International legislation requires vehicle manufacturers to improve the efficiency of their engines in order to decrease fuel consumption and minimise the production of pollutants. One way to achieve this is to increase the pressure of the engine’s fuel injection system so that the liquid hydrocarbon is more finely atomised in the cylinders.

In the 1.5-litre petrol and diesel engine options that power the Ford Focus, for example, the fuel delivery pressure is 180 bar; in the next generation of vehicles, it will exceed 200 bar. Contrast this with the norm in the automotive industry of less than 10 bar a few decades ago.

The integrity of a fuel injection system is paramount, if it is to withstand ultra-high pressures. Unipart Powertrain Applications (called Unipart Eberspächer until March last year) ensures that every stainless-steel fuel rail it manufactures for the Ford Focus engine passes leak-testing at its Coventry factory.

This is carried out at 200 bar using air and then at 180 bar with helium, which is more searching due to the smaller molecule size. Periodic flush testing of rails and daily sectioning of a random brazed joint (followed by inspection through a microscope) are also performed.

One measure that is taken to ensure fault-free production is to wash the delivered components in an automated multi-stage ultrasonic cleaning line supplied by Hampshire-based Turbex Ltd (www.turbex.co.uk). This promotes the subsequent production of consistently good brazed copper joints, without any porosity at the relevant pressures.

Simon Stowe, project planning engineer at Unipart, says: “Every element of the fuel rails, apart from the non-critical cast mounting legs, is processed through the Turbex line. In the past, we did not wash any fuel rail parts on-site but relied on our suppliers to guarantee their cleanliness. This worked satisfactorily, and we always met the quality standards laid down by our customers.

However, Unipart management took the decision to bring the control of cleaning in-house, as systems carrying pressurised fuel are safety-critical and specifications are becoming increasingly stringent.”
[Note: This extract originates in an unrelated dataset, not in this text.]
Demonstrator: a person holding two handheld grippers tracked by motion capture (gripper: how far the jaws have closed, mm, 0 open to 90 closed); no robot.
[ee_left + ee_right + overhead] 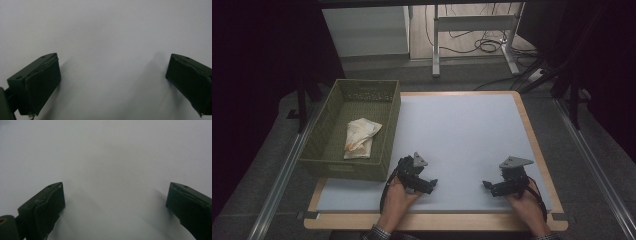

Another factor in the decision was the possibility of contaminating the brazing furnace if oil, lubricant or particulates are on the surface of components. This could compromise the integrity of the copper-brazed joints of the rail assembles and perhaps necessitate a costly stripping down of the furnace.

Any risk of scrappage or system down-time is unacceptable, especially with manufacturing volumes for the Ford 1.5-litre engines alone; these are currently around 4,500 per week, but predicted to rise to 8,500 per week by the end of this year.

When Unipart decided to install in-house cleaning, Turbex was the front-runner, as it was already an approved supplier. One of its AC series of front-loading spray-washing machines has been in use at the Coventry factory for more than a decade and is mainly used for cleaning kanban boxes. Initially, a small Turbex ultrasonic bath was rented to develop the process for cleaning the Ford fuel rail components.

The machine was later purchased to provide a permanent on-site facility for further development projects. The latest Turbex five-stage cleaning line was originally ordered as a manually operated facility, whereby baskets of components are moved along an overhead gantry and lowered by hand into each tank in succession.

However, Mr Stowe soon realised that an automated system would be preferable in view of the rising volumes of rails, so he asked Turbex to amend the order. Virtually all of the stainless-steel parts are processed, including the main rail, injector cup and tube, collars, inlets and end plugs. They are washed in kanban batches, and the carriers can accommodate a pair of baskets one above the other, so two different component types can be handled simultaneously.

Mr Stowe has programmed the line to complete the cleaning and drying cycle in 10min. The versatility of the line is such that up to five carriers — each holding one or two baskets of components — can be in the system at the same time for simultaneous processing, allowing the increasing volumes of fuel rail components to be accommodated.